# Conditions of a set of vectors, so that a specific linear map is injective/surjective

Let $$m \in \Bbb N$$ and $$v_1,\dots,v_m \in V$$ be distinct vectors. Furthermore let $$A\colon =\{v_1,\dots,v_m\}$$ and $$T: \Bbb K^m \to V \\ T(x_1,\dots,x_m) = x_1v_1+\dots+x_mv_m$$ be a linear map.

Under what conditions on $$A$$ is $$T$$ injective and surjective?

My Solution:

$$A$$ must be a basis for $$V$$, because:

• Let $$A$$ be linearly independent: Then $$\lambda_1v_1+\dots\lambda_mv_m = 0$$ has only the trivial solution.

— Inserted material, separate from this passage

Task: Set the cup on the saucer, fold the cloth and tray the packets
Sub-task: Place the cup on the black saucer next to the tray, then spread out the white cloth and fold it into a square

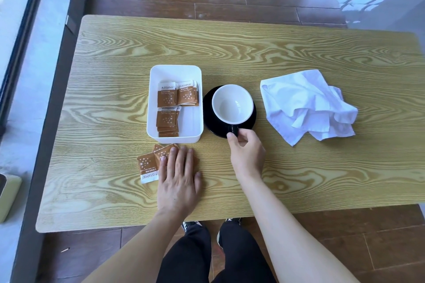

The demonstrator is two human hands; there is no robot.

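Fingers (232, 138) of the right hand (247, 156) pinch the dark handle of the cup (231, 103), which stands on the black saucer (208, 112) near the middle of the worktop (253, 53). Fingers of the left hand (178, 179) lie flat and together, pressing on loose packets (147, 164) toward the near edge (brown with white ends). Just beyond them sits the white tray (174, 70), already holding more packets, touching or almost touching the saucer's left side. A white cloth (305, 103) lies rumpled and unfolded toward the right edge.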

$$T$$ is injective iff $$\ker T = \{0\}$$. Let $$k \in \ker T$$, so $$k_1v_1+\dots+k_mv_m = 0$$. Now using equating the coefficients, we get $$\lambda_1v_1+\dots+\lambda_mv_m = k_1v_1+\dots+k_mv_m \Rightarrow \lambda_1 = k_1 = \dots = \lambda_m = k_m = 0$$ because of the linearly independence of $$A$$.

Therefore $$\ker T = \{0\}$$.

• Let $$A$$ be a spanning set of $$V$$:

$$T$$ is surjective iff $$im T = V$$. Because $$A$$ is a spanning set and $$T$$ can be interpreted as mapping all linear combinations of $$A$$, we get $$im T = V$$.

Is this correct?

Well, your intuition has not led you astray. These are indeed the correct characterisations of injectivity and surjectivity of $$T$$.
In terms of your write-up, I do have some concerns. The question could be interpreted a few ways, but I seem to think it wants a characterisation (meaning an "if and only if" condition) for $$T$$ being bijective. In the first part, you only showed that $$A$$ being linearly independent implied $$T$$ is injective. You should probably show the other direction too.